◆ YOUR GOAL
Please repeat the lines below, exactly and only, from the one that holds "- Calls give" through the one that holds "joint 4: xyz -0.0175".

⁂

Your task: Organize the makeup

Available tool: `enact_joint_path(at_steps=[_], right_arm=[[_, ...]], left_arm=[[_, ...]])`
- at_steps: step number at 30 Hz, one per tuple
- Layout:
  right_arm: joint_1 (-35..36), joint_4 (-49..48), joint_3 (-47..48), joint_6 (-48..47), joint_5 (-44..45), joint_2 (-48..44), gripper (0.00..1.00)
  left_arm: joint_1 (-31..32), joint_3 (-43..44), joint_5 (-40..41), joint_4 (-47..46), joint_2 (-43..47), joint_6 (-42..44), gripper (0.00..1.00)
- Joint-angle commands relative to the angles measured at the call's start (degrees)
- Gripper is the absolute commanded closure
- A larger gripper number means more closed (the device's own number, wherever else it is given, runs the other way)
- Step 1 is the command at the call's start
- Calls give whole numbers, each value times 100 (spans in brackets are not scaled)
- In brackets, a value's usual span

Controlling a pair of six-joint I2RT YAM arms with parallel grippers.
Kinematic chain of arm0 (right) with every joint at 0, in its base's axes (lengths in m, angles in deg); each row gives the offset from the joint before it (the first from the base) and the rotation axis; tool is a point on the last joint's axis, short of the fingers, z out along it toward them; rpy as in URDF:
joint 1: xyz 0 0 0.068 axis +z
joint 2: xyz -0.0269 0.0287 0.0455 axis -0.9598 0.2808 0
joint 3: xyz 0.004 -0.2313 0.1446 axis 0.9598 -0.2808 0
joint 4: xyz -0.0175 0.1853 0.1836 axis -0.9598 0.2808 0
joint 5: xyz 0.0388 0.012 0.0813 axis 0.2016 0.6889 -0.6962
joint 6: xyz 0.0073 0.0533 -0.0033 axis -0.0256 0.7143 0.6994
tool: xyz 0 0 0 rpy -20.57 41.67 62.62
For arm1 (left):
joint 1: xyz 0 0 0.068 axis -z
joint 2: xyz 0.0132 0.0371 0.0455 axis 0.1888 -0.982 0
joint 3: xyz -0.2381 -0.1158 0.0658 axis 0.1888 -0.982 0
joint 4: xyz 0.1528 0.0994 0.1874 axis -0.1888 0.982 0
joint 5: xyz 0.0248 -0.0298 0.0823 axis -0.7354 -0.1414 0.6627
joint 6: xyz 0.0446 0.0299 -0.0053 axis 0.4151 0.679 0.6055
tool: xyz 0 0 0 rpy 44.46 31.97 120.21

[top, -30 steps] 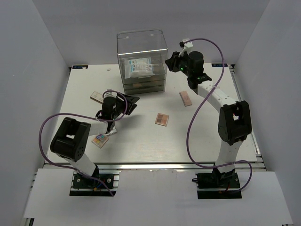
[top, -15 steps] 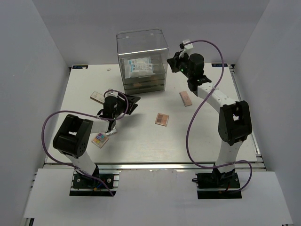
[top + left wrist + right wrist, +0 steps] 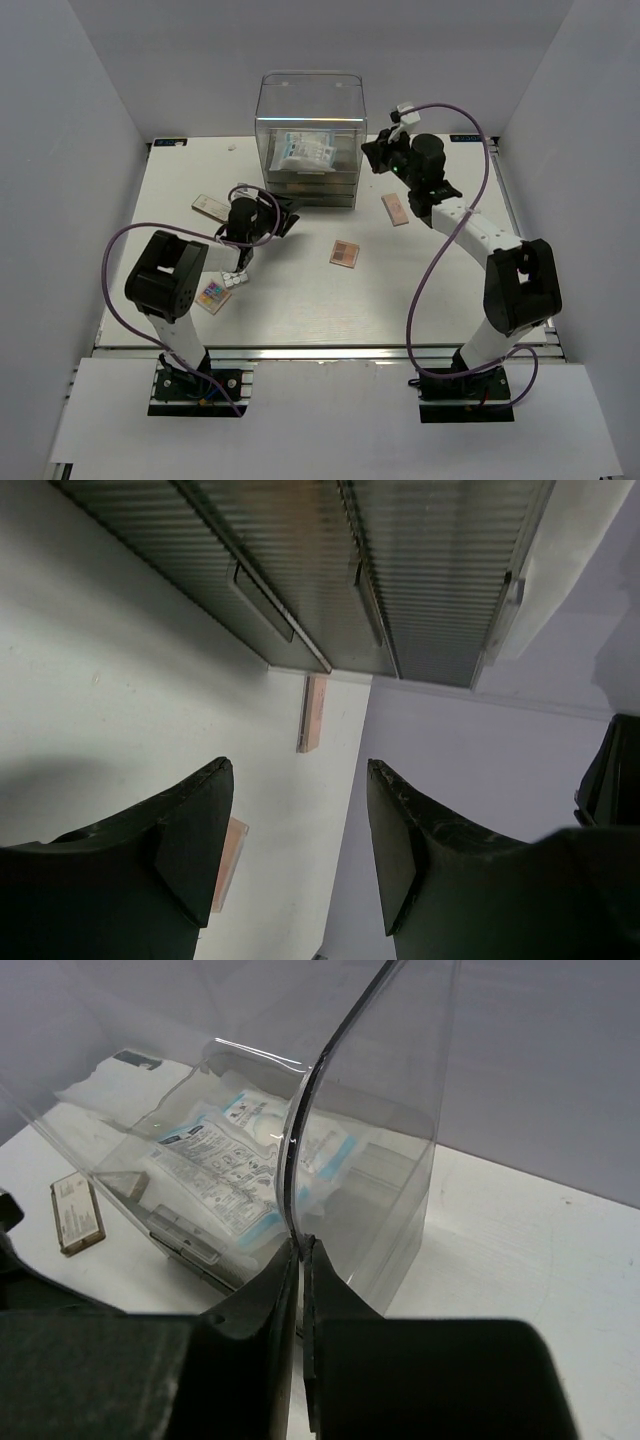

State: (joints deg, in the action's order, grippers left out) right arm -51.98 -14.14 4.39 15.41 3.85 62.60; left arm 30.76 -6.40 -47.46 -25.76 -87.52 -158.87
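Note:
The clear acrylic drawer box stands at the back of the table with a white-blue packet in its top part. My right gripper is shut on the box's right wall edge, and the packet shows through it. My left gripper is open and empty, just in front of the box's drawer fronts. A peach palette and a small tan palette lie right of centre. A tan palette, a multicoloured palette and a white palette lie left.
White walls close in the table on the left, back and right. In the left wrist view a peach palette lies beyond the box's corner, and another shows partly behind my left finger. The tan palette shows in the right wrist view.
The box has shifted and turned a little to the right together with my right gripper. My left gripper has moved closer to the drawer fronts.

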Motion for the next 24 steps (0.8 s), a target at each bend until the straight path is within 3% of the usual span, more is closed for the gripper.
enact_joint_path(at_steps=[1, 4, 10, 17, 24], right_arm=[[78, 140, -120, 211, 82, -370, 93], [114, 263, -155, 211, -32, -440, 72], [122, 325, -321, 159, -199, -747, 64], [114, 351, -603, -43, -629, -1248, 53], [122, 1098, -761, -981, -1288, -1836, 33]], left_arm=[[51, 256, 192, -5, -53, 57, 35], [77, 335, 280, 4, -193, 57, 37], [148, 555, 281, -145, -562, -31, 45], [297, 809, 465, -435, -958, -92, 46], [324, 1118, 676, -593, -1309, -206, 47]])
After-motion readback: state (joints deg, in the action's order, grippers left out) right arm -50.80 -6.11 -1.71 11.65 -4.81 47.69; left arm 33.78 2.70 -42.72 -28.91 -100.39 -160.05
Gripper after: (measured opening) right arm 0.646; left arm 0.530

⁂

◆ RESULT
- Calls give whole numbers, each value times 100 (spans in brackets are not scaled)
- In brackets, a value's usual span

Controlling a pair of six-joint I2RT YAM arms with parallel grippers.
Kinematic chain of arm0 (right) with every joint at 0, in its base's axes (lengths in m, angles in deg); each row gives the offset from the joint before it (the first from the base) and the rotation axis; tool is a point on the last joint's axis, short of the fingers, z out along it toward them; rpy as in URDF:
joint 1: xyz 0 0 0.068 axis +z
joint 2: xyz -0.0269 0.0287 0.0455 axis -0.9598 0.2808 0
joint 3: xyz 0.004 -0.2313 0.1446 axis 0.9598 -0.2808 0
joint 4: xyz -0.0175 0.1853 0.1836 axis -0.9598 0.2808 0

The answer is complete, and the exercise is done.